A verbatim transcript of the data that follows, free of images, is the expected result.
Source material START
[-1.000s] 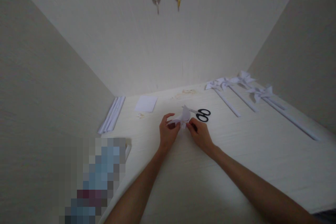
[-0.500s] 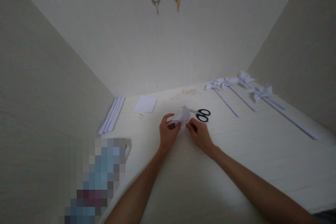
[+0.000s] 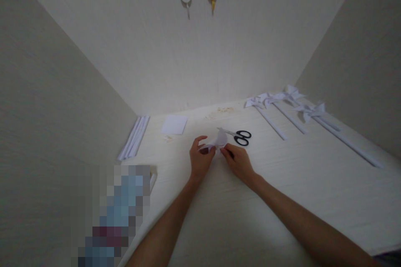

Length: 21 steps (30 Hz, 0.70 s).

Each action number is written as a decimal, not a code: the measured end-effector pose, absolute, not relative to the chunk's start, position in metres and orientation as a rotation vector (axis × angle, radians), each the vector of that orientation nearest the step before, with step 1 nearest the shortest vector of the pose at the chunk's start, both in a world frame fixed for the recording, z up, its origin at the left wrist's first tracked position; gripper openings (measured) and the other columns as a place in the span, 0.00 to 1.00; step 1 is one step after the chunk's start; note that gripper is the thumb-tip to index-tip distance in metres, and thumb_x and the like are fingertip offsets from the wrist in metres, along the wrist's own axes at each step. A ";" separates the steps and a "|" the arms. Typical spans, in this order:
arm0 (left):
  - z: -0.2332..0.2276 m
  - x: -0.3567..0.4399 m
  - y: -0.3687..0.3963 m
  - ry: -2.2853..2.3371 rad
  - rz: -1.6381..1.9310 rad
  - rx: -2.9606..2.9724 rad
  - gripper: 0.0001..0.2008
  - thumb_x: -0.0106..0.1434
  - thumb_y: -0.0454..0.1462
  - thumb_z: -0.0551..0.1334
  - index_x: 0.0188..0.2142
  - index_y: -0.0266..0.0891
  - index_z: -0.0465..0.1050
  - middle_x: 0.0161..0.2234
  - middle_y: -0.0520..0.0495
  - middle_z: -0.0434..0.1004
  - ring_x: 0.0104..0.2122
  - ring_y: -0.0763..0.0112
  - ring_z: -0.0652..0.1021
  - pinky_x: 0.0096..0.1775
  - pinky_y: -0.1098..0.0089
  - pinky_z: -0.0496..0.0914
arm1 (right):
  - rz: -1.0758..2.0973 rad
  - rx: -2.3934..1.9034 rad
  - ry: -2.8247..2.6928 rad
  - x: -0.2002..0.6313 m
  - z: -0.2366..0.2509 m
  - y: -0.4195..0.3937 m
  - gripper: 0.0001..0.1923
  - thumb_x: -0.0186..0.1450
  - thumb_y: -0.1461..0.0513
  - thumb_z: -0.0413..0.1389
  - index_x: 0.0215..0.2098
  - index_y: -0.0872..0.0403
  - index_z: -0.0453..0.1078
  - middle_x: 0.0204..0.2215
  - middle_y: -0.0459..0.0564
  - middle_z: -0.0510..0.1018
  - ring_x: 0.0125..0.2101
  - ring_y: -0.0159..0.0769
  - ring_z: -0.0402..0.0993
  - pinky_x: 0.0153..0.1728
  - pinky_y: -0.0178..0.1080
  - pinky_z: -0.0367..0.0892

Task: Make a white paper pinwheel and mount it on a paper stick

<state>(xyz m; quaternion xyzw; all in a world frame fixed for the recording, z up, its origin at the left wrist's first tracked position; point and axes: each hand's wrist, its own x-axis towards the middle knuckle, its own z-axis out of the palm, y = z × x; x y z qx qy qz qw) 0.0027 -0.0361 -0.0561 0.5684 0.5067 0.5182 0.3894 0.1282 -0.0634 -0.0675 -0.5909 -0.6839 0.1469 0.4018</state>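
Note:
A folded white paper pinwheel (image 3: 221,137) is held between my hands, one blade standing up. My left hand (image 3: 201,162) grips it from the left, thumb pressed near its middle and index finger curved above. On the other side, my right hand (image 3: 238,161) is closed, its thumb and index finger pinching at the pinwheel's near right part. Whether a small fastener sits between those fingertips I cannot make out. Just beyond my right hand lie scissors (image 3: 242,137) with black handles, their blade tips partly behind the upright blade.
Several finished pinwheels on paper sticks (image 3: 272,119) lie at the right. A square paper sheet (image 3: 174,125) and rolled paper sticks (image 3: 134,137) are at the left. Small pale bits (image 3: 224,110) lie near the back wall. A pixelated area covers the lower left.
My right fingertips have shifted slightly left, closer against the pinwheel's middle. My left hand keeps its grip, and the things on the table stay put.

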 end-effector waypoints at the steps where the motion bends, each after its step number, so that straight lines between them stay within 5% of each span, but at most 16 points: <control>1: -0.056 0.003 -0.036 1.287 1.323 1.442 0.18 0.45 0.33 0.62 0.38 0.38 0.63 0.19 0.55 0.70 0.19 0.75 0.73 0.22 0.78 0.67 | 0.370 -1.491 -1.725 0.128 -0.068 -0.063 0.12 0.60 0.60 0.47 0.20 0.54 0.61 0.16 0.44 0.66 0.19 0.30 0.61 0.21 0.32 0.53; 14: -0.058 0.002 -0.036 1.281 1.345 1.476 0.18 0.45 0.33 0.62 0.38 0.38 0.64 0.19 0.55 0.70 0.19 0.76 0.72 0.21 0.77 0.67 | 0.367 -1.530 -1.754 0.129 -0.071 -0.061 0.16 0.62 0.58 0.44 0.18 0.54 0.61 0.16 0.46 0.68 0.19 0.31 0.62 0.21 0.32 0.52; 21: -0.056 0.004 -0.038 1.292 1.323 1.486 0.18 0.44 0.31 0.62 0.37 0.39 0.64 0.19 0.55 0.70 0.19 0.76 0.72 0.22 0.77 0.67 | 0.332 -1.723 -1.797 0.124 -0.067 -0.065 0.12 0.64 0.61 0.38 0.29 0.54 0.60 0.19 0.48 0.70 0.19 0.33 0.63 0.19 0.33 0.47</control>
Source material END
**Output of the task:**
[-1.000s] 
[-0.500s] 
[+0.000s] 

Length: 21 steps (30 Hz, 0.70 s).

Each action number is written as a decimal, not a code: the measured end-effector pose, absolute, not relative to the chunk's start, position in metres and orientation as a rotation vector (axis × angle, radians), each the vector of that orientation nearest the step before, with step 1 nearest the shortest vector of the pose at the chunk's start, both in a world frame fixed for the recording, z up, its origin at the left wrist's first tracked position; gripper openings (measured) and the other columns as a place in the span, 0.00 to 1.00; step 1 is one step after the chunk's start; note that gripper is the thumb-tip to index-tip distance in metres, and thumb_x and the like are fingertip offsets from the wrist in metres, along the wrist's own axes at each step. A ";" separates the steps and a "|" the arms. Typical spans, in this order:
arm0 (left):
  - z: -0.2332..0.2276 m
  - x: -0.3567..0.4399 m
  - y: -0.3687..0.3963 m
  - ry: -2.2853..2.3371 rad
  - rz: -1.6381..1.9310 rad
  - rx: -2.9606..2.9724 rad
  - gripper: 0.0001..0.2008
  - thumb_x: -0.0106..0.1434
  - thumb_y: -0.0454..0.1462
  - thumb_z: -0.0551..0.1334
  - index_x: 0.0188..0.2142
  - index_y: -0.0266..0.0891
  - index_z: -0.0465..0.1050
  - middle_x: 0.0161..0.2234
  - middle_y: -0.0520..0.0495
  - middle_z: -0.0434..0.1004
  - ring_x: 0.0104..0.2122
  - ring_y: -0.0763..0.0112
  - ring_z: -0.0652..0.1021
  - pinky_x: 0.0096..0.1775
  - pinky_y: -0.1098..0.0089
  - pinky_z: -0.0496..0.0914
arm1 (right):
  - rz: -1.0758..2.0973 rad
  - rx: -2.3934..1.9034 rad
  - ry: -2.8247..2.6928 rad
  - x: -0.2002..0.6313 m
  - z: -0.2366..0.2509 m
  - y: -0.4195..0.3937 m
  - gripper: 0.0001..0.1923
  - thumb_x: -0.0186..0.1450
  - thumb_y: -0.1461..0.0513
  - thumb_z: -0.0413..0.1389
  - index_x: 0.0215..0.2098
  - index_y: -0.0872..0.0403
  - index_z: -0.0453..0.1078
  - middle_x: 0.0204..0.2215
  - middle_y: -0.0459..0.0564
  - middle_z: -0.0510..0.1018
  - ring_x: 0.0125..0.2101
  - ring_y: -0.0159..0.0769
  - ring_z: -0.0402..0.0993
  - pinky_x: 0.0153..0.1728
  - pinky_y: -0.0178..0.1080
  - pinky_z: -0.0367..0.0892

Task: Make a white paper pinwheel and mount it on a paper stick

<state>(xyz m; quaternion xyzw; all in a world frame fixed for the recording, z up, its origin at the left wrist's first tracked position; point and axes: each hand's wrist, its own x-axis towards the middle knuckle, its own z-axis out of the palm, y = z × x; x y z qx qy qz qw) 0.0027 -0.0361 -0.0561 0.5684 0.5067 0.5182 0.3894 0.1282 -0.0634 -0.0675 -0.5909 -0.6839 0.1469 0.4018</state>
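Note:
A folded white paper pinwheel (image 3: 221,137) is held between my hands, one blade standing up. My left hand (image 3: 201,162) grips it from the left, thumb pressed near its middle and index finger curved above. On the other side, my right hand (image 3: 238,161) is closed, its thumb and index finger pinching at the pinwheel's near right part. Whether a small fastener sits between those fingertips I cannot make out. Just beyond my right hand lie scissors (image 3: 242,137) with black handles, their blade tips partly behind the upright blade.
Several finished pinwheels on paper sticks (image 3: 272,119) lie at the right. A square paper sheet (image 3: 174,125) and rolled paper sticks (image 3: 134,137) are at the left. Small pale bits (image 3: 224,110) lie near the back wall. A pixelated area covers the lower left.
My right fingertips have shifted slightly left, closer against the pinwheel's middle. My left hand keeps its grip, and the things on the table stay put.
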
 end-effector waypoints at the steps where the motion bends, each after its step number, so that straight lines between them stay within 5% of each span, but at most 16 points: <control>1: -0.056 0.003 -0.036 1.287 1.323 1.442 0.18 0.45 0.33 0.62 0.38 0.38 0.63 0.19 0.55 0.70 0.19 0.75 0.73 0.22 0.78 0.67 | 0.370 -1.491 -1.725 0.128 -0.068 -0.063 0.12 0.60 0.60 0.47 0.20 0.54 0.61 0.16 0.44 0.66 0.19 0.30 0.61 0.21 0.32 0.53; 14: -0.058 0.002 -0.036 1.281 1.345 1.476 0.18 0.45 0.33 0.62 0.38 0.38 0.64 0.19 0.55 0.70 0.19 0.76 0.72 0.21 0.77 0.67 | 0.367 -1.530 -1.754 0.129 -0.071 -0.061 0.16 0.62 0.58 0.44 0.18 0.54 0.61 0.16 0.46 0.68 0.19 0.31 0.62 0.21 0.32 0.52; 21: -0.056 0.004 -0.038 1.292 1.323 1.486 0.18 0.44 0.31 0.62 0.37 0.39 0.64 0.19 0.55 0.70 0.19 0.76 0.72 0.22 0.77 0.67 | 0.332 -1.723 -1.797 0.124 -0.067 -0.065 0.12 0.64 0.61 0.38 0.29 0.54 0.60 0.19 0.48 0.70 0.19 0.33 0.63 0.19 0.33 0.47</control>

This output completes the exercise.